I Was Their American Dream: A Graphic Memoir

Image of I Was Their American Dream: A Graphic Memoir
Author(s): 
Release Date: 
April 30, 2019
Publisher/Imprint: 
Clarkson Potter
Pages: 
160
Reviewed by: 

“The question of ‘What are you?’ has never been answered with so much charm.”

In this time when immigration is such a hot topic, Malaka Gharib puts an engaging human face on the issue in her graphic novel of being raised by two immigrants, a mother from the Philippines, a father from Egypt.

Gharib is firmly American, while still learning the different codes of conduct of her parents' different cultures, a situation charmingly illustrated in a chart of Filipino/Egyptian/American expectations (Americans, unsurprisingly, are the only ones who value “Being on Time”). The memoir introduces her parents “in a strange new land,” the “land” being a typical American shopping mall, and goes on to follow Gharib's childhood in a bustling Filipino family. The push and pull first generation kids feel is portrayed with humor and love, especially humor.

We follow Gharib into adulthood, to her first cubicle job in a very white workplace, where the Microagressions Bingo page describes the typical comments she faced. This kind of wry comedy flavors the memoir throughout. For example, the page with the “Pyramid of Acceptable Jobs” chart and the “Problem of 'What Are You.'” Gharib pokes fun of all of the cultures she lives in, able to see each of them with an outsider's wry eye, while appreciating them with an insider's close experience.

Gharib falls in love with a redhead named Darren from Tennessee and the melting pot mix is complete in their “Big, Fat, Filipino-Egyptian-American Southern Baptist-Muslim Wedding.”

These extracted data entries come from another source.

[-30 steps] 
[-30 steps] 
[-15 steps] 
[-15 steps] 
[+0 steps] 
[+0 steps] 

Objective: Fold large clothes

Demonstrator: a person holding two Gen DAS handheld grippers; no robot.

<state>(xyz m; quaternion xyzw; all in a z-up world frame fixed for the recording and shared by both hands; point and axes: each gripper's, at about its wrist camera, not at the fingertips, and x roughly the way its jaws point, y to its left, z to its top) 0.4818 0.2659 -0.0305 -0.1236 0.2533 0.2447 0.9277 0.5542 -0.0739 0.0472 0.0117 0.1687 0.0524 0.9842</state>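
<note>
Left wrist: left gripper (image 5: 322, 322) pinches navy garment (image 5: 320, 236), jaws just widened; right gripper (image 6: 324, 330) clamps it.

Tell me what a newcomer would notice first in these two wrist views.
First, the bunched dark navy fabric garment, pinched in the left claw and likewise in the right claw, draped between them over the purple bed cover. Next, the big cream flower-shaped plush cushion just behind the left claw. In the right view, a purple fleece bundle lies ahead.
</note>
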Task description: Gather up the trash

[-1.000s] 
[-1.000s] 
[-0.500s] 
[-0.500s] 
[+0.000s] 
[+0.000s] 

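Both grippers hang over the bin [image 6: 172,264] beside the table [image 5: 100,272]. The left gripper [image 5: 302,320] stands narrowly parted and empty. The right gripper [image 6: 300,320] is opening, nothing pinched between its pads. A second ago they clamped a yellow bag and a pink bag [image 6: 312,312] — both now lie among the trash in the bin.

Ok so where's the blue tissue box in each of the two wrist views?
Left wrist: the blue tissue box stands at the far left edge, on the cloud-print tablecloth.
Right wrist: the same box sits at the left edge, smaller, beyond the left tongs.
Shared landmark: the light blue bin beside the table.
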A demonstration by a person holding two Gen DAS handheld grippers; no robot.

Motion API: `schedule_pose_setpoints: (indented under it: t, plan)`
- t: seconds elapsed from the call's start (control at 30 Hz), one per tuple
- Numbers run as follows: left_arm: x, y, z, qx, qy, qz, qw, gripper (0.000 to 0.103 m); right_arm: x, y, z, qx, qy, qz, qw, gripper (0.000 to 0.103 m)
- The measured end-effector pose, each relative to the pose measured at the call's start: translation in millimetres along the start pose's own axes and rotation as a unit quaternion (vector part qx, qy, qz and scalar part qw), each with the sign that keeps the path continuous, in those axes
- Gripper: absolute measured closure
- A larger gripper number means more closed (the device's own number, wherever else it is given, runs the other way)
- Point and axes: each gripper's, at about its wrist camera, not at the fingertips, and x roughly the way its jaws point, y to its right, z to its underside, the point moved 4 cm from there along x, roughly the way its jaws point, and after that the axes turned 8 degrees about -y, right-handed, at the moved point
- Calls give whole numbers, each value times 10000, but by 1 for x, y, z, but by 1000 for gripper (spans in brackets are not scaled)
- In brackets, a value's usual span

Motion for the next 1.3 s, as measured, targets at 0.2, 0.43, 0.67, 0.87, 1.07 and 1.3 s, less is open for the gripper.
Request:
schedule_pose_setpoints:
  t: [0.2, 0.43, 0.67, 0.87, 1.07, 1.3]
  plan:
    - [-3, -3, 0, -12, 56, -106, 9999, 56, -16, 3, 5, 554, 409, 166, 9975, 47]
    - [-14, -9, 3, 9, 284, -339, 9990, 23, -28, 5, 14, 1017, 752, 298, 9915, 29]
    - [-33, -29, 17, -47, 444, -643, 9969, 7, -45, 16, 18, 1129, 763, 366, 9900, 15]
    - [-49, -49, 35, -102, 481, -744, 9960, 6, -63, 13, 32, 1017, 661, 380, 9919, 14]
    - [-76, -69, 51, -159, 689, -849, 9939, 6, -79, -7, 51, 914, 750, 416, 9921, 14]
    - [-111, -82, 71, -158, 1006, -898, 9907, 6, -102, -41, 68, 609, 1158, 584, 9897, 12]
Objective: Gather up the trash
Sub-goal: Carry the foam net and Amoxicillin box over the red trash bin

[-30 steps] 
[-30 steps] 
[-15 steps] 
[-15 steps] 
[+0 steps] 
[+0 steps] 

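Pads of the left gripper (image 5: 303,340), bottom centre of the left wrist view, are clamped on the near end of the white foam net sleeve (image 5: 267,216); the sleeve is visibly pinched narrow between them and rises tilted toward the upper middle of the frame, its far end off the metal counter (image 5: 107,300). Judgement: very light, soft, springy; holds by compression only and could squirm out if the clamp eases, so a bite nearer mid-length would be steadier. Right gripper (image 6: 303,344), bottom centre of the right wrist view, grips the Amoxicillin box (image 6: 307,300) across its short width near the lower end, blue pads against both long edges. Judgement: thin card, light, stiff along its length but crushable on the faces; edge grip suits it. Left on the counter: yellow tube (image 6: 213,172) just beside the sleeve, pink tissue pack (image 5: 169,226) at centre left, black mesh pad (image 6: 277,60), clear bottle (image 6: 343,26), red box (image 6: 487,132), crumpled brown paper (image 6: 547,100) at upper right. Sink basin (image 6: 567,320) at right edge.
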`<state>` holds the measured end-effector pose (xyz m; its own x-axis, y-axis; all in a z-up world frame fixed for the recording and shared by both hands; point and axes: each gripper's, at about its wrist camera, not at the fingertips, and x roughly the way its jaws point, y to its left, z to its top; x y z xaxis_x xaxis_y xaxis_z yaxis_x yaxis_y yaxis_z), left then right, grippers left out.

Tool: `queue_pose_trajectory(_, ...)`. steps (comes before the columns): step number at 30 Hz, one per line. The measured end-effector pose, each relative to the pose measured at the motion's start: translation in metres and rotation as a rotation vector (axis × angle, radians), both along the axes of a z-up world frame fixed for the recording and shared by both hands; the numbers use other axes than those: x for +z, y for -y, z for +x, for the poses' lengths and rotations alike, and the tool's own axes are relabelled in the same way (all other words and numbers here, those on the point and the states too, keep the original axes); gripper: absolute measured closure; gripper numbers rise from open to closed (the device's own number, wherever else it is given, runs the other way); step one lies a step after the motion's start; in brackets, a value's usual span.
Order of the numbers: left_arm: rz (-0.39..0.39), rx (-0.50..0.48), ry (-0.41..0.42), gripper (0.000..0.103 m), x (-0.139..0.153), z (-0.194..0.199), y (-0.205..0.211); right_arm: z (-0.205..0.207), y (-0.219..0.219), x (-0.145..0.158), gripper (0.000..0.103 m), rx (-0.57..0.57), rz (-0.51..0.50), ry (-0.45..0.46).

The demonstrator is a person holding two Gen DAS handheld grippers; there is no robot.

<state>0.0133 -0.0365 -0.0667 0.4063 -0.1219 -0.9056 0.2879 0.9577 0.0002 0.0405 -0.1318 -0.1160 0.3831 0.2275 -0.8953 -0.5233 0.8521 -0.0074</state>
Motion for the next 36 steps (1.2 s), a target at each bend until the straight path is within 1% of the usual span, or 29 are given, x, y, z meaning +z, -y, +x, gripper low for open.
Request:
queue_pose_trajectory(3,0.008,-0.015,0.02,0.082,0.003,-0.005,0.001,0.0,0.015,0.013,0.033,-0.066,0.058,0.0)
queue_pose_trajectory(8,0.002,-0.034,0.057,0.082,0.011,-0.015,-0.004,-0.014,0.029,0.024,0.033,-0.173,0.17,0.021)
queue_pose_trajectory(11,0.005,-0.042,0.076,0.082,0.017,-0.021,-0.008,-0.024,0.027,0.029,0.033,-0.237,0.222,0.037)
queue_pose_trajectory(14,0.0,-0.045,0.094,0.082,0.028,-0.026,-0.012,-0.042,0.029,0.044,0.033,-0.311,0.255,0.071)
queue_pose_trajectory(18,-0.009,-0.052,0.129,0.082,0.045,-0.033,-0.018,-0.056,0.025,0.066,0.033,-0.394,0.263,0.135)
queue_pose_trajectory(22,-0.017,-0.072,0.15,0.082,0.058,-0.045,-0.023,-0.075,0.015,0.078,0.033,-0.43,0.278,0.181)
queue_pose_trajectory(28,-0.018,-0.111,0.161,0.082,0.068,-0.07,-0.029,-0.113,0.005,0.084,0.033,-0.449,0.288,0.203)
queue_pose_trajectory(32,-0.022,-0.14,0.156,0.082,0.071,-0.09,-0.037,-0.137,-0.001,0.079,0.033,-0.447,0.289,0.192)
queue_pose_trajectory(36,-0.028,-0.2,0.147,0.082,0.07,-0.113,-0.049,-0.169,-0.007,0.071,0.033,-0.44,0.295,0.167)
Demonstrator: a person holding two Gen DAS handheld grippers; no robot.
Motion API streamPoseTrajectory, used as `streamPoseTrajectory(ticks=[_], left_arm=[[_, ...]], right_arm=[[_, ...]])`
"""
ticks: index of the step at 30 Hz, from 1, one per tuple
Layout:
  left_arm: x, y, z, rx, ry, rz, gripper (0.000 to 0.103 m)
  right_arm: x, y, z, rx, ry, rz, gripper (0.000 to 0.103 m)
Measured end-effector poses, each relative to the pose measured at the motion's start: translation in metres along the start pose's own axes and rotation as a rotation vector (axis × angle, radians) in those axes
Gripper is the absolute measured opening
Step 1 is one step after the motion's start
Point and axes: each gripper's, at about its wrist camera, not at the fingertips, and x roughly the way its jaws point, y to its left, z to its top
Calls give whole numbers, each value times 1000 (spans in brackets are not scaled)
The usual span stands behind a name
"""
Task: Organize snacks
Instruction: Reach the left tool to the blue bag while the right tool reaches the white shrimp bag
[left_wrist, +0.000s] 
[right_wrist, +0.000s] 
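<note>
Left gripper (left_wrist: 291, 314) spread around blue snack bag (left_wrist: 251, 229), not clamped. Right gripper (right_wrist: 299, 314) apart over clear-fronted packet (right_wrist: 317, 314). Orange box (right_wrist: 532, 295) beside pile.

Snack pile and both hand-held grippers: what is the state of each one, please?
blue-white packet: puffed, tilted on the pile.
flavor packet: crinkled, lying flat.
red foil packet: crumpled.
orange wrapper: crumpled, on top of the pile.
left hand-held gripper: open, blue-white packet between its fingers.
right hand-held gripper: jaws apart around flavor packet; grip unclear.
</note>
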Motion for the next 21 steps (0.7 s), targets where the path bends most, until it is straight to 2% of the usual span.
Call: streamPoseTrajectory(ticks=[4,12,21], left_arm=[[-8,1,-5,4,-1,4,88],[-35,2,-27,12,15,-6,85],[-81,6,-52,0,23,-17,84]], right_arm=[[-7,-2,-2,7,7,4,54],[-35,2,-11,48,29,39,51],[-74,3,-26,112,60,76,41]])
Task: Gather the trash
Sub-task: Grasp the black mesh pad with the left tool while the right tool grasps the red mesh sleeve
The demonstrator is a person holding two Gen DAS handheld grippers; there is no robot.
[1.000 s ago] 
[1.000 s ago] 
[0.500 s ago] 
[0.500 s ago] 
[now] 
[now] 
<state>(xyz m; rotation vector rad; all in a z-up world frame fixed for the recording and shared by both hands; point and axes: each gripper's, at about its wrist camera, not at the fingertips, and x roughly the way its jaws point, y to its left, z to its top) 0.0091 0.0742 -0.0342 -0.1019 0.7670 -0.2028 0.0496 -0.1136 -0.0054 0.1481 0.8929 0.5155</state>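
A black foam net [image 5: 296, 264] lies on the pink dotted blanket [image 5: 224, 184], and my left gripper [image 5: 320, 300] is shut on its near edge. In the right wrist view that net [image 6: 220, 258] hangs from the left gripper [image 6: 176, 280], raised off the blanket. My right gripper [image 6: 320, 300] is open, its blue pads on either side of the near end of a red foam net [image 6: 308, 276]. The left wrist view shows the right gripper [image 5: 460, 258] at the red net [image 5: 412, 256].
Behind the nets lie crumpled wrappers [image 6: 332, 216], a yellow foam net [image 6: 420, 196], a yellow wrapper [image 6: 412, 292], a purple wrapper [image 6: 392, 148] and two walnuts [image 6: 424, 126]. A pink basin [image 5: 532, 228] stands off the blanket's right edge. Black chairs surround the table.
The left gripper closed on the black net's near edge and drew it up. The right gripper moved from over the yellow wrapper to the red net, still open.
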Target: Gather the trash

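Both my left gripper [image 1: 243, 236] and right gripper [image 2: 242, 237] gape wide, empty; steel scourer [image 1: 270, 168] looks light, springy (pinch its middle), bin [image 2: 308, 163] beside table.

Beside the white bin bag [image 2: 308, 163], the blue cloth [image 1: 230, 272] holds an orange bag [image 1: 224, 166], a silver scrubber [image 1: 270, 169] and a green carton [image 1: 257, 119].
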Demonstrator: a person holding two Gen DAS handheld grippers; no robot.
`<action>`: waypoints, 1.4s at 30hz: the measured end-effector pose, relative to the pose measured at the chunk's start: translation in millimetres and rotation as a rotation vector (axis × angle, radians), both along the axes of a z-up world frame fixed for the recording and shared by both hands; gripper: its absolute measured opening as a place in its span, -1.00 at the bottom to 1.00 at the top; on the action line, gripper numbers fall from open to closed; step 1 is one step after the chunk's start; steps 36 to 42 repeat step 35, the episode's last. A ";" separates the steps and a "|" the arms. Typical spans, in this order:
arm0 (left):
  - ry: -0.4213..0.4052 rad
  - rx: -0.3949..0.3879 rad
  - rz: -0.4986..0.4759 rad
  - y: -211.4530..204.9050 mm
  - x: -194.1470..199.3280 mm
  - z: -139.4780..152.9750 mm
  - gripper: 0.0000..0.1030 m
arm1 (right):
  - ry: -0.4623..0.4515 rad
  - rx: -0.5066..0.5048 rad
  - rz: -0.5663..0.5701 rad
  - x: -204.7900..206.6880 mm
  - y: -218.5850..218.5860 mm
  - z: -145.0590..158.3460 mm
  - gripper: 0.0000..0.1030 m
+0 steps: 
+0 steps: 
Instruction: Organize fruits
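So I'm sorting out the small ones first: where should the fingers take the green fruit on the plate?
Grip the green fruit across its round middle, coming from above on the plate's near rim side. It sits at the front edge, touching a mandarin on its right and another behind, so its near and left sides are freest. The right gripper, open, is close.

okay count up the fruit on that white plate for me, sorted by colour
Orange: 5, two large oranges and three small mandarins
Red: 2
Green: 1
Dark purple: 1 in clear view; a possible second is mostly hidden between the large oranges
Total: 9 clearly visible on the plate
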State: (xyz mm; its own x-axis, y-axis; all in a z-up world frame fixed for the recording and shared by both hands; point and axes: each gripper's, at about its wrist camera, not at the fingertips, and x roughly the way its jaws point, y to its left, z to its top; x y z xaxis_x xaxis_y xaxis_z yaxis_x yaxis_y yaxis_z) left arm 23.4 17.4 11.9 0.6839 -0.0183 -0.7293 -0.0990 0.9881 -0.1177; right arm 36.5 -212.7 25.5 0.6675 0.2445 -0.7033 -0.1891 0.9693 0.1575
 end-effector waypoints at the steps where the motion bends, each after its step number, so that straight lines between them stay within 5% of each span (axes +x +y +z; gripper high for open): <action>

The book ends on a tender note as Gharib and her husband go to Egypt, a roots tour in some ways, a connection the writer knows she'll always have and be able to pass on to her children. This is the richness that immigrants offer, a cross-cultural understanding that benefits all of us, especially those of us lucky enough to straddle worlds and know how to hold them in our hearts, as Gharib so clearly does. The question of “What are you?” has never been answered with so much charm.